At what age do symptoms of Tourette syndrome appear?

Symptoms typically begin between ages 5 to 10, with motor tics often preceding vocal tics. The severity usually peaks in the early teenage years and may improve in adulthood.

Can you get Tourette syndrome if your parents don’t have it?

Yes, while Tourette syndrome often runs in families, it can occur without a direct family history due to spontaneous genetic mutations or nongenetic factors.

Is Tourette syndrome a form of autism?

No, Tourette syndrome is not a form of autism. However, the two conditions can co-occur, and they may share some genetic pathways and traits.
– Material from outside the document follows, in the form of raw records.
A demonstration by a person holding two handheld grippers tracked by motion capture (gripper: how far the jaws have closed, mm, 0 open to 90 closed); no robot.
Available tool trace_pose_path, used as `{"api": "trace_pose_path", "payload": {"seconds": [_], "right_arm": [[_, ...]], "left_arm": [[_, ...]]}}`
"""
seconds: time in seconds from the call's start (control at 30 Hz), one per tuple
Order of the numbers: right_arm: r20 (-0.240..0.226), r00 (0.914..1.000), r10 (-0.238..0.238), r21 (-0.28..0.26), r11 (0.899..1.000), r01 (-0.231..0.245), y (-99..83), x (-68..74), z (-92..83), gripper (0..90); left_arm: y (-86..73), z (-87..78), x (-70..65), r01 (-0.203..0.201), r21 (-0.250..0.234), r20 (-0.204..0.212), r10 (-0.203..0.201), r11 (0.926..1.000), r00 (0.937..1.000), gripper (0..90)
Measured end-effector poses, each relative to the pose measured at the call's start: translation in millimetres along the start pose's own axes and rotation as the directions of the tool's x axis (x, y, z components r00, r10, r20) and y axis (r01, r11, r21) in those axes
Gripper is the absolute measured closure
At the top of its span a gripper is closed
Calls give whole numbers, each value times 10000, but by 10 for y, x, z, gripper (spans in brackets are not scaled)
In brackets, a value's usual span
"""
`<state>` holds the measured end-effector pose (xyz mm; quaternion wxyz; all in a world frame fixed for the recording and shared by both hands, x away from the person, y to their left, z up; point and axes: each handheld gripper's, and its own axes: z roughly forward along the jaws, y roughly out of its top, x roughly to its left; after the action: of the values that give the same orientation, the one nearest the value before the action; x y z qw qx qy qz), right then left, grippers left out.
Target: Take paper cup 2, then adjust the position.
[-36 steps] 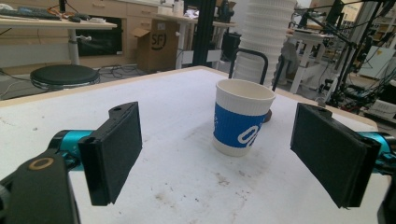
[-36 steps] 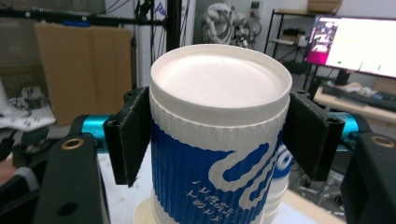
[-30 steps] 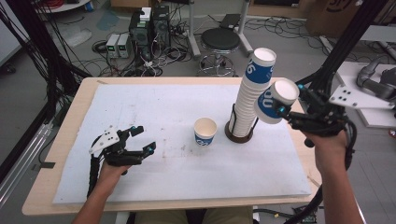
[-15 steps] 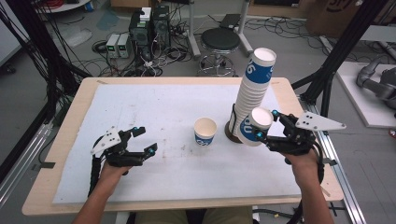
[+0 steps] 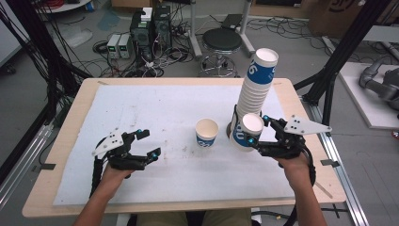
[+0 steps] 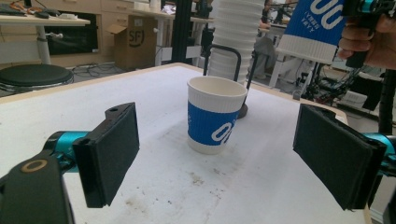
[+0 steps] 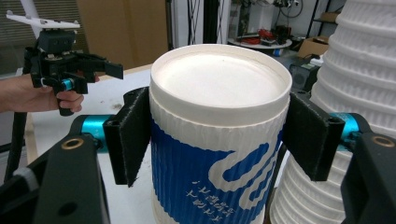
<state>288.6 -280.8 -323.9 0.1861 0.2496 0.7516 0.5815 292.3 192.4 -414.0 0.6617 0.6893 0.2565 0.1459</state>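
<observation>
High view: a blue-and-white paper cup point(image 5: 247, 132) is clamped, tilted, in the right gripper point(image 5: 258, 129), just beside the cup stack point(image 5: 256, 89). A second cup point(image 5: 206, 133) stands mid-table.

Left gripper view: the left gripper point(image 6: 215, 154) jaws, just widened, are held apart with nothing between.

Right gripper view: both pads point(image 7: 128, 140) are pressed on the cup's ribbed wall.

Held cup point(image 5: 245, 132): white ribbed paper, blue band with white print, upside down and tilted, off the table, just beside the cup stack point(image 5: 256, 89). Second cup point(image 5: 206, 133): same design, upright, open, empty, mid-table.
</observation>
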Motion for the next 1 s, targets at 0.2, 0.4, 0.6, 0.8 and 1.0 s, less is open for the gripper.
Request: {"api": "trace_pose_path", "payload": {"seconds": [0.2,0.4,0.6,0.8,1.0], "right_arm": [[-188,9998,-80,-68,9999,79,-7,26,22,294],[-394,9992,-63,-45,10000,61,-5,52,90,294],[-771,9969,-149,50,9999,153,6,94,211,293],[-1391,9898,-320,156,9993,345,14,170,383,293],[-2005,9789,-404,333,9983,480,15,267,542,293]], "left_arm": [[-3,36,-20,-95,37,216,94,9999,9997,145],[4,63,-50,-177,108,573,171,9998,9982,145],[-8,107,-97,-180,321,1088,144,9993,9940,147],[41,145,-175,-268,205,1532,233,9994,9879,148],[89,248,-285,-542,296,2083,469,9981,9769,148]]}}
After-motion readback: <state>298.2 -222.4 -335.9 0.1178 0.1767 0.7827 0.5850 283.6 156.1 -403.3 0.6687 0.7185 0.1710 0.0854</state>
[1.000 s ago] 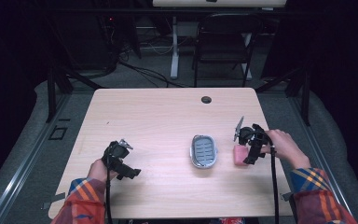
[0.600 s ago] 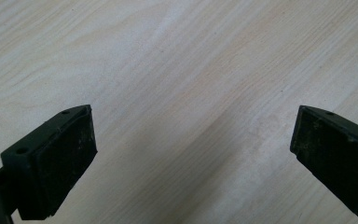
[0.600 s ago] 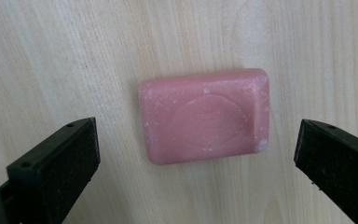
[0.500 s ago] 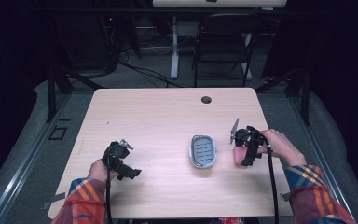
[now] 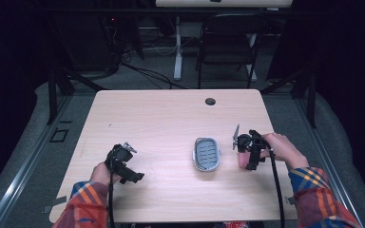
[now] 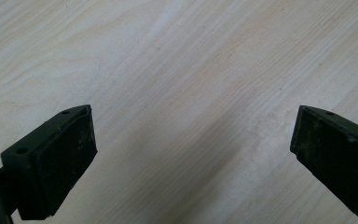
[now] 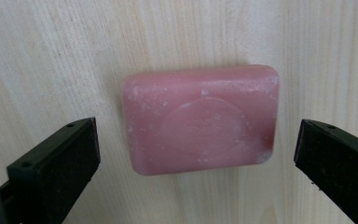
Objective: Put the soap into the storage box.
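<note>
A pink bar of soap [image 7: 200,119] lies flat on the wooden table [image 5: 171,118]. My right gripper [image 7: 196,158] hangs just above it, open, with a jaw on either side and neither touching. From above, the right gripper [image 5: 248,151] covers most of the soap [image 5: 243,160], right of a grey oval soap dish [image 5: 206,153]. Near the table's front left, my left gripper [image 5: 126,168] is held low. The left gripper [image 6: 191,154] is open over bare wood.
A round cable hole [image 5: 210,101] sits near the table's far edge. A dark chair [image 5: 228,45] and a white desk leg [image 5: 177,52] stand behind the table. Cables trail from both grippers toward the front edge.
My right gripper has moved left and down over the soap, hiding most of it from above. The left gripper has stayed in place.
</note>
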The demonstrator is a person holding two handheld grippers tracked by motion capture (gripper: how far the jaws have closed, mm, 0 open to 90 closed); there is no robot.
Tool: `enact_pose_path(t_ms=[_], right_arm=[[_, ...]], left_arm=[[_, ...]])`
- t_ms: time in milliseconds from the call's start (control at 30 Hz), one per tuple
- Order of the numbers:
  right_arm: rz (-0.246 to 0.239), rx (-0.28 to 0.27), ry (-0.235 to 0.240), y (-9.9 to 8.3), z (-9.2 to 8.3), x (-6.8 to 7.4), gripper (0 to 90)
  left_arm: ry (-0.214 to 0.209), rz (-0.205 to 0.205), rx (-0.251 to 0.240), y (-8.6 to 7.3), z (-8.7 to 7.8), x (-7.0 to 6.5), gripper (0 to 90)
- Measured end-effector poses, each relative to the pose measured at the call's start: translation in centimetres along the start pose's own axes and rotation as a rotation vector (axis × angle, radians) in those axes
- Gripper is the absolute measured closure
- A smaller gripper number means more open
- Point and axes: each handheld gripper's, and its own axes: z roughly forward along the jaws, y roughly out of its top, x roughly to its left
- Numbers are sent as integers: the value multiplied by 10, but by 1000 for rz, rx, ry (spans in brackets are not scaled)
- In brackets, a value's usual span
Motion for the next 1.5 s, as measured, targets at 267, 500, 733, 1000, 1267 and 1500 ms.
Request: enact_pose_path(t_ms=[267, 500, 733, 1000, 1267, 1500], right_arm=[[-12, 9, 1, 2, 4, 0, 0], [-27, 22, -8, 7, 9, 0, 0], [-19, 21, 9, 8, 13, -2, 50], [-14, 22, 1, 8, 13, -2, 88], [-14, 31, -14, 8, 14, -1, 117], [-9, 30, -20, 8, 15, -1, 121]], left_arm=[[-2, 0, 2, 0, 1, 0, 1], [-3, 1, 2, 0, 1, 0, 1], [-7, 5, 1, 0, 1, -1, 1], [-12, 6, -1, 0, 0, -1, 1], [-12, 7, 0, 0, 0, -1, 1], [-8, 8, 1, 0, 1, -1, 1]])
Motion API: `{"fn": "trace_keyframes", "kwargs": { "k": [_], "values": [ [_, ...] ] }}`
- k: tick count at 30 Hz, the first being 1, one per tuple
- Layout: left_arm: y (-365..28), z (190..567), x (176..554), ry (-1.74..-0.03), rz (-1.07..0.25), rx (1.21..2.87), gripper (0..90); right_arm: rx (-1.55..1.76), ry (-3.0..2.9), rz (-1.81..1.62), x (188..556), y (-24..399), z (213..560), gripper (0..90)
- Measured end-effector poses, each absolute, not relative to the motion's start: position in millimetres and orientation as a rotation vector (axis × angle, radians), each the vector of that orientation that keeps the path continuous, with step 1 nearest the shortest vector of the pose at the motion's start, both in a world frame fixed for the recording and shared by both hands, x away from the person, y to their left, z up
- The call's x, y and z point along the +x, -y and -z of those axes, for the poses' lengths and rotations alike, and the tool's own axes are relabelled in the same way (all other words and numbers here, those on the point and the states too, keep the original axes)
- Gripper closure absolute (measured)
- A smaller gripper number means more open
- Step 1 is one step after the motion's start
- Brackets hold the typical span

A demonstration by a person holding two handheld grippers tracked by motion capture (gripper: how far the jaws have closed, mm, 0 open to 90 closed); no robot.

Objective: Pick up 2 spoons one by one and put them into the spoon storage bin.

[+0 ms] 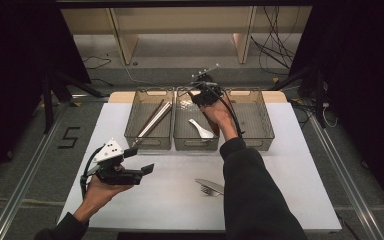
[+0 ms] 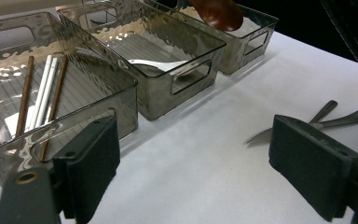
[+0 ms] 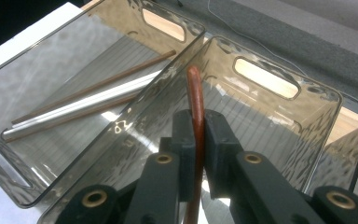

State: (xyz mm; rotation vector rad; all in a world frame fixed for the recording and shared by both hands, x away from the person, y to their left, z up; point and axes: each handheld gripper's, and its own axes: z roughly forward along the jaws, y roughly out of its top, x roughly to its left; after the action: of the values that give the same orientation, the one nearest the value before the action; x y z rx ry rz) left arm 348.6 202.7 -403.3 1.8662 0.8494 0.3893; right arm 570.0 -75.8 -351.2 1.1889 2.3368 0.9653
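My right gripper [image 3: 196,140] is clenched on a brown wooden spoon [image 3: 195,100], seen edge-on as a thin curved strip that rises between the two black pads. I hold it over the middle bin [image 1: 196,145], near that bin's far wall. In the left gripper view the spoon's rounded, glossy brown bowl [image 2: 221,14] shows above the far bins.

Three smoky, see-through plastic bins sit side by side along the far half of the white desk [image 1: 170,195], their walls touching or nearly so. Each has rippled walls, a ribbed floor and slot handles cut in the short ends. The left bin [image 1: 147,142] holds four slim chopsticks [image 2: 42,95] lying together, two brown and two white. One white spoon [image 1: 200,129] lies on the middle bin's floor. The right bin [image 1: 260,142] stands at the end of the row.

My left gripper [image 1: 139,161] is released, its flat black pads [image 2: 95,168] well apart, with nothing between them. It hovers over the near left part of the desk, well short of the bins.

Between the bins and the near edge the desk is mostly bare. On it lie a metal knife [image 2: 307,127] and what looks like a fork [image 1: 208,190], touching, just beside my right sleeve [image 1: 255,190]
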Motion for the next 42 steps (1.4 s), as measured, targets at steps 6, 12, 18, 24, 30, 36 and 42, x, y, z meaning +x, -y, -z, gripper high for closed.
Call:
{"fn": "trace_keyframes", "kwargs": {
  "k": [6, 12, 18, 24, 30, 36, 42],
  "values": [
    [-201.3, 403.5, 348.6, -0.846, -0.389, 1.867, 15.7, 1.187, -2.339, -0.957, 572.2, 74.2, 353.9, 84.2],
    [-201.8, 403.4, 348.6, -0.847, -0.387, 1.866, 15.7, 1.188, -2.331, -0.943, 575.8, 72.7, 358.4, 84.2],
    [-200.5, 403.3, 348.4, -0.845, -0.388, 1.864, 15.7, 1.201, -2.329, -0.946, 578.7, 71.4, 360.4, 84.2],
    [-201.0, 403.4, 348.6, -0.844, -0.387, 1.862, 15.7, 1.203, -2.319, -0.939, 580.8, 70.5, 361.8, 84.0],
    [-200.4, 403.3, 348.4, -0.841, -0.386, 1.869, 15.7, 1.213, -2.304, -0.928, 583.9, 70.7, 365.2, 83.0],
    [-201.1, 403.5, 348.7, -0.843, -0.387, 1.864, 15.7, 1.238, -2.288, -0.935, 584.1, 72.9, 363.9, 69.9],
    [-200.8, 403.5, 348.5, -0.845, -0.388, 1.864, 15.7, 1.230, -2.312, -0.966, 578.3, 76.9, 356.7, 58.2]
  ]
}}
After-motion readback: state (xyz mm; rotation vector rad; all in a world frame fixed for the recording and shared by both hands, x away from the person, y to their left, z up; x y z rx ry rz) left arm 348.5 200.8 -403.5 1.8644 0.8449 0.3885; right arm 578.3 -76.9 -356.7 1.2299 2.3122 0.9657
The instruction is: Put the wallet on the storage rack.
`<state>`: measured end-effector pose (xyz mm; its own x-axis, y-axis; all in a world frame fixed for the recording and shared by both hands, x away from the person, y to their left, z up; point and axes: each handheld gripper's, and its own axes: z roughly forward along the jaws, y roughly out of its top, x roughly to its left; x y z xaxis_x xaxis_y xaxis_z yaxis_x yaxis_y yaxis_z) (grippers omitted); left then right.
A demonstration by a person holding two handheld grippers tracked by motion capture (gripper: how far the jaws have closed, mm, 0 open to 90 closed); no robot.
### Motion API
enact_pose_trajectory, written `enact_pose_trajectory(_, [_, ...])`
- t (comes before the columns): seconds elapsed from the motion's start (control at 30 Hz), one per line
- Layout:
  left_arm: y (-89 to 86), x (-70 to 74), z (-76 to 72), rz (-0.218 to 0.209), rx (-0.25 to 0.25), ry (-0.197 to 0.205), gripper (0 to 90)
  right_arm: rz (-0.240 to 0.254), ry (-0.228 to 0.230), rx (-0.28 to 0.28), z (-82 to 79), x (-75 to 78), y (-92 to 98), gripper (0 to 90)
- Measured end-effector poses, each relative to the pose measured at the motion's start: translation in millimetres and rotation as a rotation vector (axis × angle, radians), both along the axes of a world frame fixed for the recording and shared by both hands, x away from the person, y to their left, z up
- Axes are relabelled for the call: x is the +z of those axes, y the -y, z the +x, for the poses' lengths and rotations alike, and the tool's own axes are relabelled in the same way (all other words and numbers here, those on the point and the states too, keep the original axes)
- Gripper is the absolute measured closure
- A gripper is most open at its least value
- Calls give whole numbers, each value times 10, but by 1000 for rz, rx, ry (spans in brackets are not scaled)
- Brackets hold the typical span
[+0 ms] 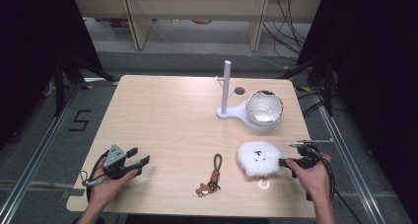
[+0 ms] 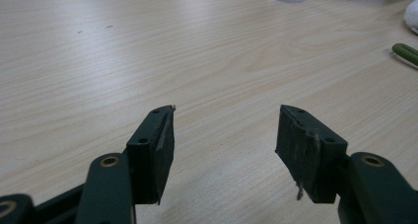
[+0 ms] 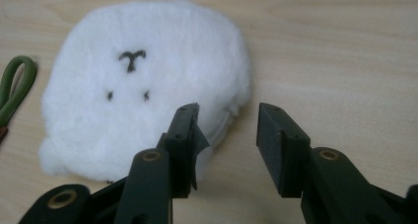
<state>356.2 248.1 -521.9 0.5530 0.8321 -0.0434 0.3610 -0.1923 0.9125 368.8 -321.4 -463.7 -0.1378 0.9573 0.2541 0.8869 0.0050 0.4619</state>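
White plush: a fluffy white plush pouch with a small black stitched face (image 3: 143,86) is lying flat on the pale wooden table (image 1: 167,115), directly ahead of the right claw (image 3: 226,130) and slightly to that claw's left, close against its tip.
Long axis of the pouch: it is nearly round, a little wider than deep; in the high view the pouch (image 1: 259,158) is stretching roughly across the table, with its wider span running toward the claw.
Facing: the stitched face is pointing upward; in the right gripper view the mouth mark is sitting on the far side of the two eye dots, away from the claw.
Ring: a small pale round ring (image 1: 264,183) is lying just beside the pouch's near edge, close to the claw's left side.
Right claw state: jaws are standing partly apart with bare table between them; the left jaw is overlapping the pouch's edge in that view, and whether it is touching the fur cannot be told. Nothing is being gripped.
Left claw (image 2: 224,135) state: jaws are gaping wide over bare wood, gripping nothing, well apart from the pouch.
Green cord: an olive-green looped cord keychain with brown charms (image 1: 213,174) is lying beyond the pouch from the right claw, between the two claws.
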Motion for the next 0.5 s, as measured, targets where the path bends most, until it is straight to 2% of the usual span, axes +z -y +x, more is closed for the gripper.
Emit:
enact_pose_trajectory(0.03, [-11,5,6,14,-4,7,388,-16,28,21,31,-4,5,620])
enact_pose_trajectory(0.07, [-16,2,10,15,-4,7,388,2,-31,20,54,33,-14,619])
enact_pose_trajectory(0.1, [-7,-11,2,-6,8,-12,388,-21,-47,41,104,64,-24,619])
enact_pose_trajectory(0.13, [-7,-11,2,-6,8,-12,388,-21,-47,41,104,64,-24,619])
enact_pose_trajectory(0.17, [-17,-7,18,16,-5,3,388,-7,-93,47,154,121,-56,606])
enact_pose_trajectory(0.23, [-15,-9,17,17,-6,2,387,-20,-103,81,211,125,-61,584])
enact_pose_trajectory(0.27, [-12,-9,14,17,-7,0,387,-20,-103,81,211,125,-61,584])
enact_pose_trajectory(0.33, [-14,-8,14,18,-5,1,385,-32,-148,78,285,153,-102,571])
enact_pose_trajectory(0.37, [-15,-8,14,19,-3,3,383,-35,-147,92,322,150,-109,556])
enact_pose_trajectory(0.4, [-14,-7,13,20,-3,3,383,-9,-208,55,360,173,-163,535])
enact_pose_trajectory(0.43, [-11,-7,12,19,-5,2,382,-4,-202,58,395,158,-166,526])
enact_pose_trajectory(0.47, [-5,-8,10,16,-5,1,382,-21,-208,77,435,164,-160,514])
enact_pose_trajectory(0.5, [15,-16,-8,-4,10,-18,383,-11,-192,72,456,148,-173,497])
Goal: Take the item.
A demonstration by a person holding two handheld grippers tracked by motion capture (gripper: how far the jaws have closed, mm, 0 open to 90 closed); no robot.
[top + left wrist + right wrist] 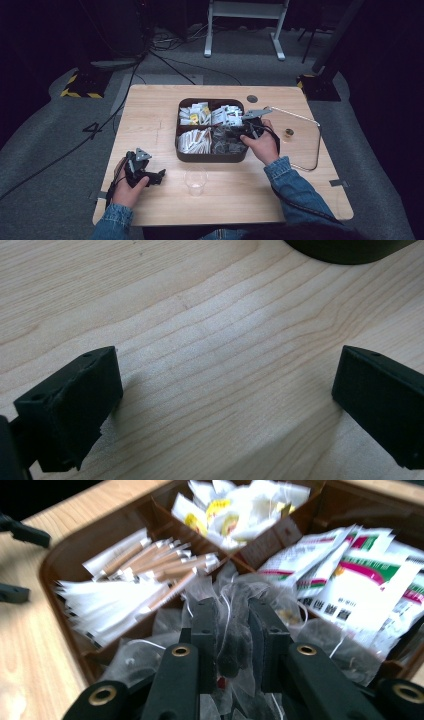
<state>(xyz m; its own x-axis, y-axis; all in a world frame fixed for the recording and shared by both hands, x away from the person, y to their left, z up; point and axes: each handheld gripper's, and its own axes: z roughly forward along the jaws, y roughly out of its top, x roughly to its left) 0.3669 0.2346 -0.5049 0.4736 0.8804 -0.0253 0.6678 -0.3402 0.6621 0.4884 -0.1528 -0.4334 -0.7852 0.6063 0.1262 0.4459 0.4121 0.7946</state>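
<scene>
Right gripper (234, 630) is clamped on a tea bag (232, 645) inside the box (212, 156); left gripper (220, 405) rests open on the table (210, 330). Pick step looks done. Next it likely lifts the bag clear and carries it to the cup (195, 181).

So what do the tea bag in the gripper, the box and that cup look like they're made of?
Tea bag, pinched by the right gripper: sheer, see-through mesh, probably nylon or fine paper, dark contents showing through, a white string attached.
Box: dark brown, matte, likely plastic or wood; unclear.
Cup: clear, thin-walled, probably plastic; the table shows through it.
</scene>
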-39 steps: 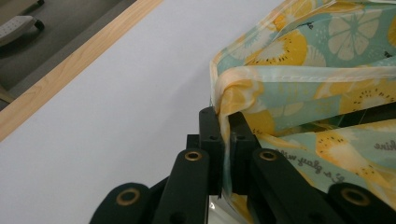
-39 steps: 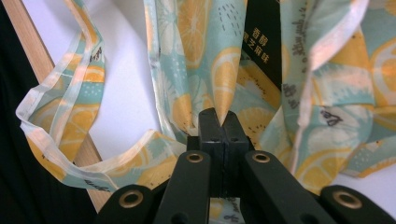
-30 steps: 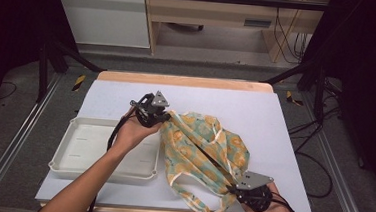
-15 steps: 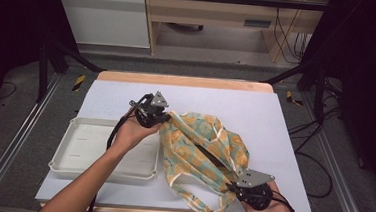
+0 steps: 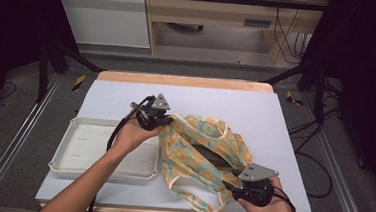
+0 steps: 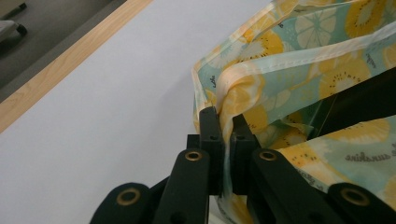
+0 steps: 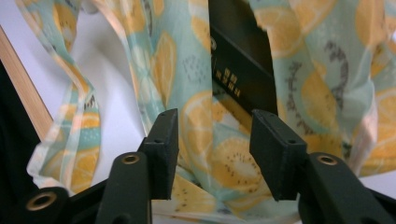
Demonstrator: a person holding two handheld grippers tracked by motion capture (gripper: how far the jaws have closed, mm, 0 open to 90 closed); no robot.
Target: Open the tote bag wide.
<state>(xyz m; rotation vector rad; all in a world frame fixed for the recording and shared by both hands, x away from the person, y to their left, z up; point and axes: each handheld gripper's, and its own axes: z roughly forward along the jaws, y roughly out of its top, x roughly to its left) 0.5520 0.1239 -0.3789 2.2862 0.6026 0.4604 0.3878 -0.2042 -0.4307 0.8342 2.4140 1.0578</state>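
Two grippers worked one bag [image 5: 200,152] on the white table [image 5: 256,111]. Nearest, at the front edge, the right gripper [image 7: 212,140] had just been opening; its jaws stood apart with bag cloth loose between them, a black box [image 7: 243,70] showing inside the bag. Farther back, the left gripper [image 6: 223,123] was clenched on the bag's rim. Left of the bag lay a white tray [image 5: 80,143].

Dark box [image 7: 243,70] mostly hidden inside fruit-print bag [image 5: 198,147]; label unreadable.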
Genetics has a significant influence on the development of Tourette syndrome, but other factors can also contribute. While no single gene causes the condition, ongoing research is continuing to identify important genetic links and how they interact.

If you or someone you know has Tourette syndrome, consider talking with a healthcare professional for support and personalized care. Genetic counseling can also help families understand risks and make informed care decisions.